### INPUT RECORDS:
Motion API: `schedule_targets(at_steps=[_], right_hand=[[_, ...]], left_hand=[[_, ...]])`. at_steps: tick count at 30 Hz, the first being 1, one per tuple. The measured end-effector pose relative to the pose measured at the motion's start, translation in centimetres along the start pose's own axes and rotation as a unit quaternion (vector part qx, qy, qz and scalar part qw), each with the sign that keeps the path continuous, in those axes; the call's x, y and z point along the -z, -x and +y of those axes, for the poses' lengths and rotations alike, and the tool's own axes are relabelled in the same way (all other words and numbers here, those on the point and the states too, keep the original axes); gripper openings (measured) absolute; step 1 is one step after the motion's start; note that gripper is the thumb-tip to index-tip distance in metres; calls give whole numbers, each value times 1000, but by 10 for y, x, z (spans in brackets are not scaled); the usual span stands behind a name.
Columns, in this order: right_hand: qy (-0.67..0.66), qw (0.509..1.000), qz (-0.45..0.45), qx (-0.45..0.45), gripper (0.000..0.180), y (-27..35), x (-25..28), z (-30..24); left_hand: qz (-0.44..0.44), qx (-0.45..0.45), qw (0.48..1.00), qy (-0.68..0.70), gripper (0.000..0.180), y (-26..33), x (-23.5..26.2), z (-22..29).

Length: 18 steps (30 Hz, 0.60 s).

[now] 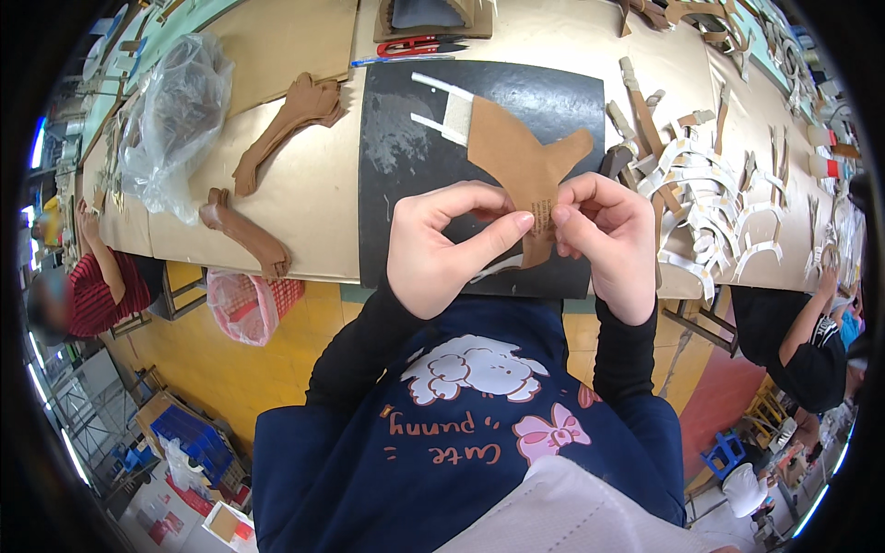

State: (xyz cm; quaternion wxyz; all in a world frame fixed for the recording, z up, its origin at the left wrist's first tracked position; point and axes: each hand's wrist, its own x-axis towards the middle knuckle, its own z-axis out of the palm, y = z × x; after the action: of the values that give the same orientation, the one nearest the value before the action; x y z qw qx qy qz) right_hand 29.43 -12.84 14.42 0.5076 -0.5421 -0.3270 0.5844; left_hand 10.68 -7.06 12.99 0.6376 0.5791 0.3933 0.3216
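Observation:
Over a black mat (392,221) I hold a flat brown leather-like shoe-upper piece (512,143) with forked ends. White strips (452,115) stick out from its far left end, and small dark print marks its near part. My left hand (429,244) pinches the left edge of that narrow near part between thumb and fingers. On the opposite edge my right hand (616,244) does the same, its fingers curled close to the print. Part of the near end is hidden behind the fingers.
To the left lie two stacks of brown cut pieces (288,129) and a clear plastic bag (175,120). Red-handled snips (419,46) and a blue pen (369,62) lie beyond the mat. Many white-edged straps (701,207) spread rightward. A pink-lined basket (249,304) stands below; people sit at both sides.

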Motion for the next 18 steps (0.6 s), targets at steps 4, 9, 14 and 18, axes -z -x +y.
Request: schedule_targets(at_steps=[4, 9, 14, 18], right_hand=[[-14, 1000, 10, -8, 9, 1, -2, -1], [-3, 1000, 17, -4, 8, 0, -4, 0], [-7, 1000, 16, 1, 8, 1, -5, 2], [11, 999, 22, 29, 8, 3, -5, 4]], left_hand=[[-21, 29, 999, 3, 15, -2, 4, 6], [-19, 26, 999, -16, 15, -2, 5, 6], [-34, 43, 998, 28, 9, 0, 6, 3], [-26, -2, 999, -24, 11, 1, 7, 2]])
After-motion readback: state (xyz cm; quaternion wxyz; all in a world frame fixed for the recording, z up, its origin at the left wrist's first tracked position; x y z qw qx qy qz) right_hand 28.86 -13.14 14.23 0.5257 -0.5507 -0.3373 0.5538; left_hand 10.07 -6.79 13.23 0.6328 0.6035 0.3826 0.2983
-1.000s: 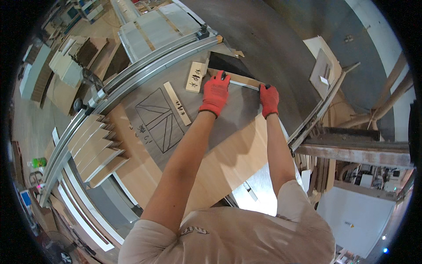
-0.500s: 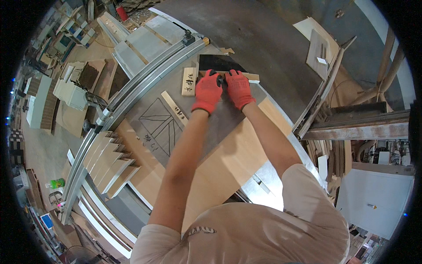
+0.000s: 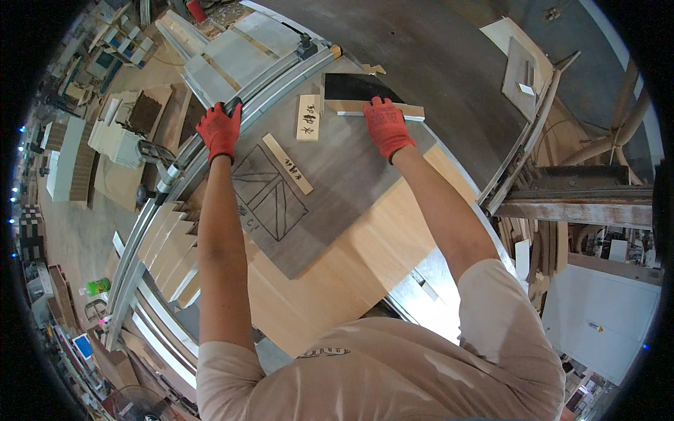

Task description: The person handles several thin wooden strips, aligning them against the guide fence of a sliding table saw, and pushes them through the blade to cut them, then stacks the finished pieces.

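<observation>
My left hand (image 3: 220, 130), in a red glove with black palm coating, has its fingers bent over the long metal rail (image 3: 270, 90) on the left. My right hand (image 3: 386, 128), gloved alike, presses curled fingers over a wooden strip (image 3: 414, 113) with a white edge. This strip lies along the near side of a black panel (image 3: 358, 87). Both rest at the far end of a grey-brown board (image 3: 330, 203) with a black line drawing. Two pale wooden pieces with handwriting, a short block (image 3: 307, 118) and a thin slat (image 3: 288, 164), lie on the board.
A light wood sheet (image 3: 337, 288) sits under the grey-brown board. Stacked boards (image 3: 165, 245) stand beside the rail at lower left. A dark table surface (image 3: 435, 63) stretches away at far right, with loose panels (image 3: 523, 77) at its edge. A white cabinet (image 3: 597, 309) stands right.
My left hand has left the strip and moved left onto the metal rail. My right hand stays on the strip, now slightly farther away. The wooden slat and drawing are more exposed.
</observation>
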Motion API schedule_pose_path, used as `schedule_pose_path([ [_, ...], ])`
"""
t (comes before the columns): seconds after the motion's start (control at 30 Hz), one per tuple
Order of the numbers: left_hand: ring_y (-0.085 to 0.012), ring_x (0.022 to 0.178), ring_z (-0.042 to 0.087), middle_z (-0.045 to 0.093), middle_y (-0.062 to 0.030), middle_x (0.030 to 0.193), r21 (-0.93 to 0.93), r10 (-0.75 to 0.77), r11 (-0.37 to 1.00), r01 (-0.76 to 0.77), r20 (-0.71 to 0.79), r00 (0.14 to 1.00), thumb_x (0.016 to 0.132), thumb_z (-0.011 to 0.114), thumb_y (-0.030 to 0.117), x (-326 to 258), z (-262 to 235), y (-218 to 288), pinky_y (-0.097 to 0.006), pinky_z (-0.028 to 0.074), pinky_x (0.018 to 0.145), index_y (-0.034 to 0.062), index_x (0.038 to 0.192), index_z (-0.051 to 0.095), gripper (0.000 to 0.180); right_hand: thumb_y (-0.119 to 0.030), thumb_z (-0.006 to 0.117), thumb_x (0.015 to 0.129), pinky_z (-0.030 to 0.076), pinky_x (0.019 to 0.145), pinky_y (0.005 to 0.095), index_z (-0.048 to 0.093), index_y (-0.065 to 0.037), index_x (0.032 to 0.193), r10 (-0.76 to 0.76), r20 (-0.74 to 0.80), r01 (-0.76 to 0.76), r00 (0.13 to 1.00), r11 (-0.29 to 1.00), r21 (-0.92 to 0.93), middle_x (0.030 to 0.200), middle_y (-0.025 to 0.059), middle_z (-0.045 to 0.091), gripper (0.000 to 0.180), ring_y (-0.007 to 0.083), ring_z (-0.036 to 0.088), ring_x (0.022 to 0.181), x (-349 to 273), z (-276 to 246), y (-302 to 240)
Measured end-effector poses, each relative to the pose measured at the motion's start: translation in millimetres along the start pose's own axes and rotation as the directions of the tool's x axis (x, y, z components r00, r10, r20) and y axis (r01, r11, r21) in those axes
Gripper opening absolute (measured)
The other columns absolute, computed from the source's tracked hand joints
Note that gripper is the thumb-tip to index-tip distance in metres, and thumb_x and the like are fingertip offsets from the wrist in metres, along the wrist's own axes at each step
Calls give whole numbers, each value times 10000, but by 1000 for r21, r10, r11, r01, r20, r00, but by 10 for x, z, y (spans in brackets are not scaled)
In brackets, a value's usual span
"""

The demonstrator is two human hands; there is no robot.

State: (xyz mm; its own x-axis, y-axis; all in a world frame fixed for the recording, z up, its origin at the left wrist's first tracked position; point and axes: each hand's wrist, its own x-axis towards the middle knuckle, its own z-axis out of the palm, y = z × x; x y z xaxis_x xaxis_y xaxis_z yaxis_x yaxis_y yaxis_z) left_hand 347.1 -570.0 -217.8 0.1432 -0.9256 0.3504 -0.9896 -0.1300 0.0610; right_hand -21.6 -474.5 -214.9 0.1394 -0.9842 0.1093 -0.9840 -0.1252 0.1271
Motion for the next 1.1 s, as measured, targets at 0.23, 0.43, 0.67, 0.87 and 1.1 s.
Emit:
schedule_pose_path([
  [0.23,-337,1082,580,650,-130,1113,3,11,1000,-11,-46,999,848,568,595,-24,-54,49,-485,383,962,99,1140,645,581,-140,574,861,550,684,385,709,-71,986,-8,-14,7,1000,994,-110,1044,149,632,196,302,626,928,99,110,-66],
  [0.43,-324,1062,593,657,-122,1094,-30,29,999,-32,-92,995,849,575,580,-39,-96,79,-481,389,956,103,1133,654,560,-103,635,812,565,706,347,666,-52,1022,-11,35,18,999,983,-181,1035,141,618,217,269,630,928,127,71,-77],
  [0.67,-325,1052,597,658,-122,1110,-5,6,1000,-7,-87,996,847,580,587,-32,-91,106,-486,398,941,109,1137,651,564,-120,664,798,558,728,352,667,-43,1001,-18,57,33,998,965,-262,1008,135,626,216,271,634,929,100,-10,-100],
  [0.87,-333,1082,587,646,-130,1156,15,0,1000,1,-77,997,851,580,589,-34,-81,90,-488,391,968,110,1174,635,580,-98,634,806,548,721,357,665,-31,1011,-31,-33,22,999,965,-261,1005,144,626,218,268,634,925,106,65,-103],
  [1.1,-336,1138,556,626,-134,1204,-11,-19,1000,18,-42,999,859,561,602,-25,-47,66,-486,372,996,112,1210,626,607,-137,590,862,538,800,417,631,14,1187,-9,142,35,990,983,-181,1160,198,644,360,346,633,1047,124,22,-106],
])
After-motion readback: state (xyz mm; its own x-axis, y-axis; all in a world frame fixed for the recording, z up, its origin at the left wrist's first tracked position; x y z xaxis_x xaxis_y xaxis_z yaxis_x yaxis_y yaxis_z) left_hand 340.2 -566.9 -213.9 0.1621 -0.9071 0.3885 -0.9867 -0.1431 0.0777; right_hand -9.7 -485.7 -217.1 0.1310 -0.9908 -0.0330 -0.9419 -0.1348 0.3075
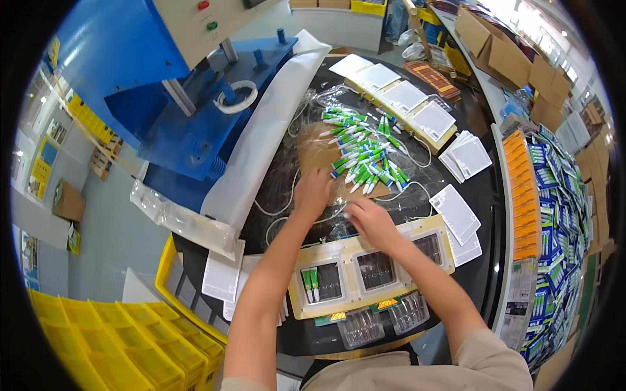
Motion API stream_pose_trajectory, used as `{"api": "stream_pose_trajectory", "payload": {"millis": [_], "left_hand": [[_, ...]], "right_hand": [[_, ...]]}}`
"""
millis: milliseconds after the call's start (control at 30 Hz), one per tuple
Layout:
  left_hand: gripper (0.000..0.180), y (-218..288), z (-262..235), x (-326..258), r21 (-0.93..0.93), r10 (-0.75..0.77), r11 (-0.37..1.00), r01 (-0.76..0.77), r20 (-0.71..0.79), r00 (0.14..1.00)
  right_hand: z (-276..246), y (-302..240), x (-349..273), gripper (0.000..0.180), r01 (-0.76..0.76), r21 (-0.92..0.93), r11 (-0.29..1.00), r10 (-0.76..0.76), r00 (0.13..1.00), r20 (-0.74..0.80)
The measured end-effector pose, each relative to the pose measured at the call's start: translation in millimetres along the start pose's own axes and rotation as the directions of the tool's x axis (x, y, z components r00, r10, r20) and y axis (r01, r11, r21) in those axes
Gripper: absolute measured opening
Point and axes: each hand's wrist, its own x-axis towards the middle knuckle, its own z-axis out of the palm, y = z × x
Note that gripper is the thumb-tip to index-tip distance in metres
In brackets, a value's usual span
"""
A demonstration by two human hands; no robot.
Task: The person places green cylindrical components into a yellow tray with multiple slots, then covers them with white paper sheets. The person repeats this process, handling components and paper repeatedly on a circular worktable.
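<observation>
My left hand (312, 193) is over a brown cardboard sheet (315, 151), at the near left side of a heap of green-and-white tubes (365, 153). Its fingers are drawn together; what they hold, if anything, is hidden. Nearer to me, my right hand (372, 221) is closed, with a small whitish bit showing at its fingertips that I cannot name. Below both hands lies a cream frame (347, 274) with three windows, clear plastic blisters set in them. Two tubes (310, 284) lie side by side in the left window. The other windows hold no tubes.
A second cream frame (450, 139) bears white cards at the far right. Loose cards (456, 215) and clear blisters (360, 328) lie around the near frame. A blue press (189, 124) stands left. Packed tubes (554, 260) fill a container at right; yellow crates (117, 332) stand lower left.
</observation>
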Motion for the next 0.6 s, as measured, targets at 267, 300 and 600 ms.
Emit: {"api": "stream_pose_trajectory", "payload": {"millis": [267,300,600], "left_hand": [[0.023,-10.3,38.9,40.9,0.25,0.132,0.955,-0.158,0.119,0.984],[0.023,-12.0,39.1,39.3,0.258,0.12,0.955,-0.145,0.11,0.987],[0.022,-19.0,-31.1,-39.5,-0.048,-0.086,0.995,0.083,-0.06,0.994]], "right_hand": [[24.6,-113.1,-105.9,0.024,0.089,0.149,0.985,-0.077,0.994,-0.081],[31.9,-113.6,-107.6,0.024,0.147,0.086,0.985,-0.141,0.987,-0.073],[35.1,-121.0,-89.0,0.029,-0.083,-0.036,0.996,0.077,0.988,-0.132]]}}
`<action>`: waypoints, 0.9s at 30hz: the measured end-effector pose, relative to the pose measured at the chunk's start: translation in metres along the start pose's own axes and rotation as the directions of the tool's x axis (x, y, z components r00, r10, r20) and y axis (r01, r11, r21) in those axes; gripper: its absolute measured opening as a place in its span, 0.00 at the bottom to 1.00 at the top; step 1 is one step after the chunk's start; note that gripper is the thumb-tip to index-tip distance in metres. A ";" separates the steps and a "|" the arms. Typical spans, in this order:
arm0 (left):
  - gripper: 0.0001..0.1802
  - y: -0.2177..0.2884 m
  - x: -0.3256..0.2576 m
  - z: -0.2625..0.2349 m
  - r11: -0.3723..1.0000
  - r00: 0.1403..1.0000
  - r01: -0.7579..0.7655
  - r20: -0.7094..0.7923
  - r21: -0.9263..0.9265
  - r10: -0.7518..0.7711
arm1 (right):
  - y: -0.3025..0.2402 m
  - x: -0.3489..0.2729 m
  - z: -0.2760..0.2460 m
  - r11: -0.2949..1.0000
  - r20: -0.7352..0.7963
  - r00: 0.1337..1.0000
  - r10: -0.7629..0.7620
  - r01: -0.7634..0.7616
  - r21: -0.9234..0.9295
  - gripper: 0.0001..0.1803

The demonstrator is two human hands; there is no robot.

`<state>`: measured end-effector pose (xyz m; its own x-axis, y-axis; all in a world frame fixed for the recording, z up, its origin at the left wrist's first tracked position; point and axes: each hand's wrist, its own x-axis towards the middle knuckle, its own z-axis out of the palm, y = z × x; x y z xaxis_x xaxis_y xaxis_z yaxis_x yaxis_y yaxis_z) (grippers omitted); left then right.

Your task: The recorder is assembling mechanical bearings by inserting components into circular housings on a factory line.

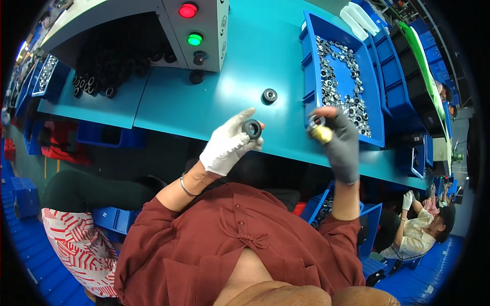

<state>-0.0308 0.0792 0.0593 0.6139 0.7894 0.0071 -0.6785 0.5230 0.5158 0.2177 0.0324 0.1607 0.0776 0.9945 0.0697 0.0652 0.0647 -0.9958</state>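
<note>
My left hand [228, 143], in a white glove, pinches a black ring [251, 129] with a hole through its middle. In a grey glove with bare fingertips, my right hand [341, 143] grips a small shiny metal ring [316, 121] beside the blue tray; something yellow shows at its fingers. Beyond the left hand, a black ring with a metal centre [269, 96] rests on the teal table. The blue tray [317, 76] to the right contains many loose metal rings [352, 104].
A white machine [213, 30] with red and green buttons stands at the back left, many black rings [109, 76] piled under it. One black ring [196, 77] lies by its corner. Stacked blue bins [395, 76] are at right. Other people sit at left and right.
</note>
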 end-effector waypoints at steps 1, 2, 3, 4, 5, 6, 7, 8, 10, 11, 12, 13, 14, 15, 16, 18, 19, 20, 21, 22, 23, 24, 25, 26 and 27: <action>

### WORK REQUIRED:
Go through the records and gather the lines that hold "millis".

### EXPECTED OUTPUT:
Motion API stream_pose_trajectory, used as `{"api": "stream_pose_trajectory", "payload": {"millis": [_], "left_hand": [[_, ...]], "right_hand": [[_, ...]]}}`
millis: milliseconds after the call's start (control at 30 Hz), one per tuple
Emit: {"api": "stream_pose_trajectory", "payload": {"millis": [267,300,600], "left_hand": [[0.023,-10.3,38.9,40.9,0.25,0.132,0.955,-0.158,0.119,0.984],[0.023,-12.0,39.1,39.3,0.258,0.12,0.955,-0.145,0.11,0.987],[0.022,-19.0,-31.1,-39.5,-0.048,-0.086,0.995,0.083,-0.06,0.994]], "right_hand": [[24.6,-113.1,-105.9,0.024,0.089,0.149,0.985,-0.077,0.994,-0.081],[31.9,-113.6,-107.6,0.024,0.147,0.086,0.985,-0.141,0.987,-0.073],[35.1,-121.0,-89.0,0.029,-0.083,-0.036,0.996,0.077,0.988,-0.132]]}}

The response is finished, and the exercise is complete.